Are mobiles bad for your health?

Are mobiles bad for your health?
Health Matters
Dr Andrea Fitzgerald

 

These days, almost everyone owns a mobile phone. It is increasingly common even for young children to have their own mobile phone. Ever since their advent, there have been public fears about their safety, especially in relation to cancer risk. Concerns about mobile phone health risks are particularly acute when it comes to children who, due to their thinner skulls and growing cells, are more prone to damage from radiation.

The difficulty is that, in the grand scheme of things, mobile phones are very new devices, and so the health risks may not become truly apparent for many years — much like smoking, asbestos, and nuclear reactors in the past.

Alternatively, it may well be that the risks associated with mobile phone use are very small or non-existent, and this is the reason no negative effects have been proven.

An expert report published by the Department of Communications, Marine and Natural Resources concludes that ”no adverse short or long-term health effects have been found from exposure to the signals produced by mobile phones and base station transmitters. [These] have not been found to cause cancer.”

However, in 2011, the International Agency for Research on Cancer classified mobile phones as risk group ‘2B’ — meaning that they could ‘possibly’ cause cancer in humans. In addition, last year a major review by the World Health Organisation found that mobile phone use is ”possibly carcinogenic to humans”.

For this reason, countries such as Sweden and Britain recommend a precautionary approach to the use of mobile phones, particularly in relation to children. The advice is to restrict mobile phone use by children (defined as those under 16) be limited to short, essential calls only. Also, they suggest that children should use a hands-free kit, which means the transmitter will be further from the child’s head.
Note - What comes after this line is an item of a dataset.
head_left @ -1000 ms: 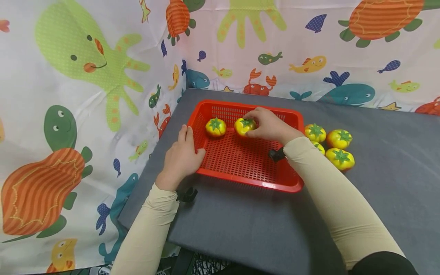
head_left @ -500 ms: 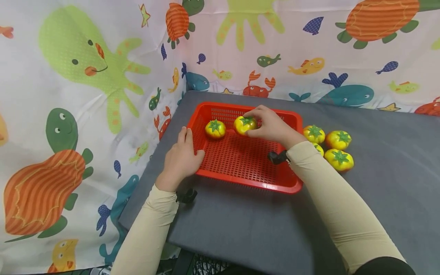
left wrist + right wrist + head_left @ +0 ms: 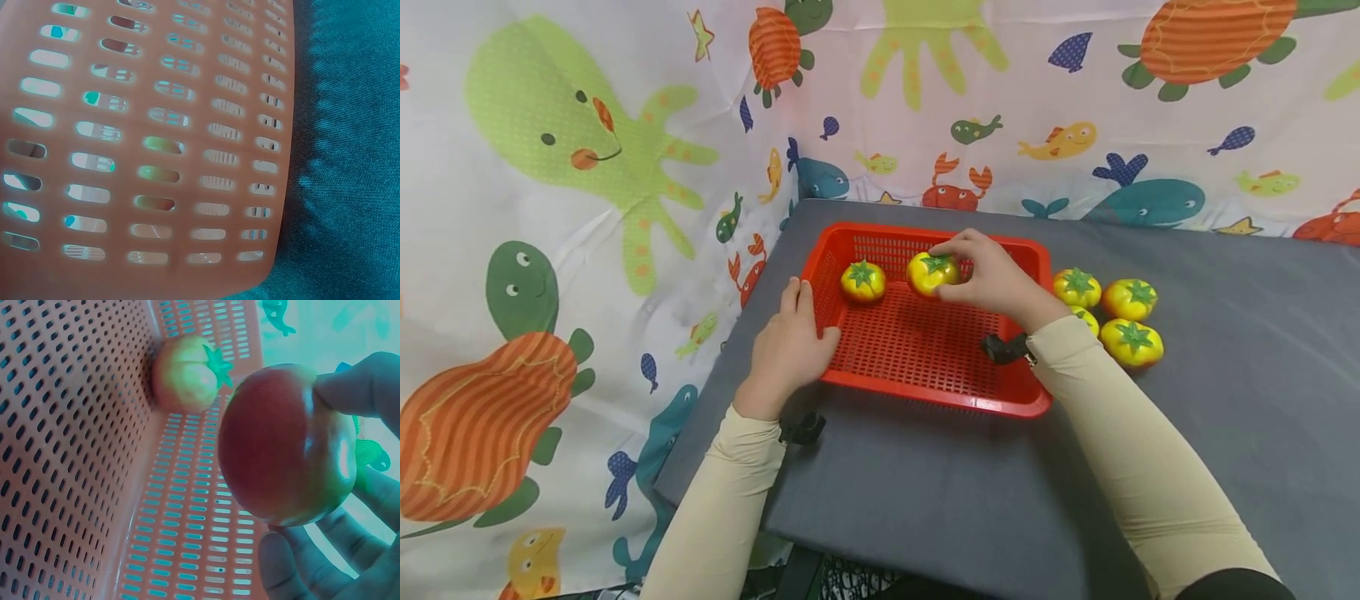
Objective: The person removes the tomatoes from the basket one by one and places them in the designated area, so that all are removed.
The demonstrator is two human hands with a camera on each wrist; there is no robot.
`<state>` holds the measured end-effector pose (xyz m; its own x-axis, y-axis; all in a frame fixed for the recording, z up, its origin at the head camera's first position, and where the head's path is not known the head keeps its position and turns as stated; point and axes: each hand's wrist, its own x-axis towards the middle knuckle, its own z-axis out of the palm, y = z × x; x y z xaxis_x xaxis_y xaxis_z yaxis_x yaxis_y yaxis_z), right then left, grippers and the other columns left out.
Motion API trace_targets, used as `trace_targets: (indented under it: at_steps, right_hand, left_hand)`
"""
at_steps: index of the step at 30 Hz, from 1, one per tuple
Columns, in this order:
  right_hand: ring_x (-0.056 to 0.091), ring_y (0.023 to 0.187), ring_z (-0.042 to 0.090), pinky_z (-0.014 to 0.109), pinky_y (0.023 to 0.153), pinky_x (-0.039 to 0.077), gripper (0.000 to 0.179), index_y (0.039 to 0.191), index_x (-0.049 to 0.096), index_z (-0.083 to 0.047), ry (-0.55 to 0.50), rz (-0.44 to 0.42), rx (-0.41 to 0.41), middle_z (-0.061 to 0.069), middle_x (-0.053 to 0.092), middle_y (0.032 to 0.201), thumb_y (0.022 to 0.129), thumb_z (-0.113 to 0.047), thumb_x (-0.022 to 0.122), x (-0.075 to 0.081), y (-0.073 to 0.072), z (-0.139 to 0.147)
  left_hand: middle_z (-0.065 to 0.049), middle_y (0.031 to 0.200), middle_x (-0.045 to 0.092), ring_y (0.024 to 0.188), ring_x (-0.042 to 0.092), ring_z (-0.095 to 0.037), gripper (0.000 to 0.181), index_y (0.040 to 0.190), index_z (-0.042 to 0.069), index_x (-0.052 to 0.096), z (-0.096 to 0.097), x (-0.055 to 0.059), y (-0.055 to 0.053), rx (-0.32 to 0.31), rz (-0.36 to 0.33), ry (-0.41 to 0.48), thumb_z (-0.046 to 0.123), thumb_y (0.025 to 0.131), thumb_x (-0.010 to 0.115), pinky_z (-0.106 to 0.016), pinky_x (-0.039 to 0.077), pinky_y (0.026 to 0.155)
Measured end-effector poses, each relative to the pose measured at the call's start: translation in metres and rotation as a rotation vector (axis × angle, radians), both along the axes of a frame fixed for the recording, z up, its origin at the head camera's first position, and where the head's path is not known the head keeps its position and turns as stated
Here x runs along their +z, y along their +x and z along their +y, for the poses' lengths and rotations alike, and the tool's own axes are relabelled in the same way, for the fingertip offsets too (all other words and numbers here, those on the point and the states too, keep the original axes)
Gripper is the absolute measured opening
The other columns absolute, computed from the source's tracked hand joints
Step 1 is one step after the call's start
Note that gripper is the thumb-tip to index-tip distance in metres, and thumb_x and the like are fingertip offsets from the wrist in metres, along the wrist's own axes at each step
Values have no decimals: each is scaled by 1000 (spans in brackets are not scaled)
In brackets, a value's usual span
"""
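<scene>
A red plastic basket [image 3: 925, 400] with slotted walls stands on the grey table. Inside it, toward the back left, sits a yellow-red toy tomato [image 3: 863, 282] with a green leafy top. My right hand [image 3: 996, 275] grips a second toy tomato [image 3: 932, 273] over the basket, thumb on one side and fingers on the other. Up close in the right wrist view, the held tomato [image 3: 284, 447] shows its smooth red underside. My left hand [image 3: 786, 346] rests its straight fingers along the basket's left rim. Only the basket's slotted wall [image 3: 187, 137] and the tabletop fill the left wrist view.
Several more toy tomatoes [image 3: 1131, 343] lie grouped on the table [image 3: 1247, 383] just right of the basket, one partly hidden by the right sleeve. A curtain [image 3: 970, 58] printed with sea animals hangs along the table's back and left sides.
The view has shifted slightly. My right hand still holds the tomato at nearly the same spot over the basket, and my left hand stays at the rim.
</scene>
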<state>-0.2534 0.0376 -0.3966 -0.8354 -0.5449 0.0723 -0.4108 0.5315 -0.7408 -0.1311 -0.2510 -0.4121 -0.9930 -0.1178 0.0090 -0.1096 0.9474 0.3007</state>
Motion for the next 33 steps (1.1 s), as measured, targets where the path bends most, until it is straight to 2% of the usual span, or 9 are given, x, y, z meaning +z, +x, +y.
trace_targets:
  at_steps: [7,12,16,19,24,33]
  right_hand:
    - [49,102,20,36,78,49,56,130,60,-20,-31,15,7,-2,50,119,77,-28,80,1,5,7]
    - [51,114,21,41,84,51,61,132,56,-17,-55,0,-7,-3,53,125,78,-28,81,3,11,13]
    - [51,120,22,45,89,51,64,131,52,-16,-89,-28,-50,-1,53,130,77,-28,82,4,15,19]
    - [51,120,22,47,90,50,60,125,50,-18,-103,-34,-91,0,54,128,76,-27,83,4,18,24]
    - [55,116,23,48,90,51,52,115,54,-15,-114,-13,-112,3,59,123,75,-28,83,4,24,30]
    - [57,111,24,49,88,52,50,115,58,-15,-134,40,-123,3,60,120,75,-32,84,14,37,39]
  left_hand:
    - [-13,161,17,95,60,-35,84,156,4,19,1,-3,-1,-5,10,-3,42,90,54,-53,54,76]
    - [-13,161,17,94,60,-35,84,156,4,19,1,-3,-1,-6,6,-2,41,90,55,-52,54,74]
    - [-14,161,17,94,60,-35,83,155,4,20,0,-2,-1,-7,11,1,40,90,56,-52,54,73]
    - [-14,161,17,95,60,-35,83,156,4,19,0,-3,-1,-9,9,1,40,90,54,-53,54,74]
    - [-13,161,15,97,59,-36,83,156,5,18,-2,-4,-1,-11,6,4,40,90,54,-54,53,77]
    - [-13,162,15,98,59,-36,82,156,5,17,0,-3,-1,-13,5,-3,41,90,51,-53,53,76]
Major studies of the health of people living near mobile phone base stations have been conducted and there is no clear evidence that people are at risk from the radiation from these stations.

However, there are many benefits to having a mobile phone, not least the possibility of having immediate telephone contact in an emergency. Additionally, with the advent of mobile internet technology, useful and often critical health information can easily be accessed even in an emergency — even on a remote mountainside or at sea.

The overall conclusion of the research into mobile phone safety so far is that some caution should be exercised when using phones, especially when it comes to children, but that there are currently no definite health risks. Except one: the report published by the Department of Communications, Marine and Natural Resources concludes that: ”The only established adverse health effects associated with mobile phone use, (both hand-held and hands-free) is an increase in traffic accidents when they are used while driving.”

While it is wise, as the guidelines suggest, to carefully limit the exposure of the under-16s to mobile phones, concerned parents should realise that the mobile phone most dangerous to their children is the parent’s own: research proves that using it while driving with your children in the car provides by far the most serious risk to their health.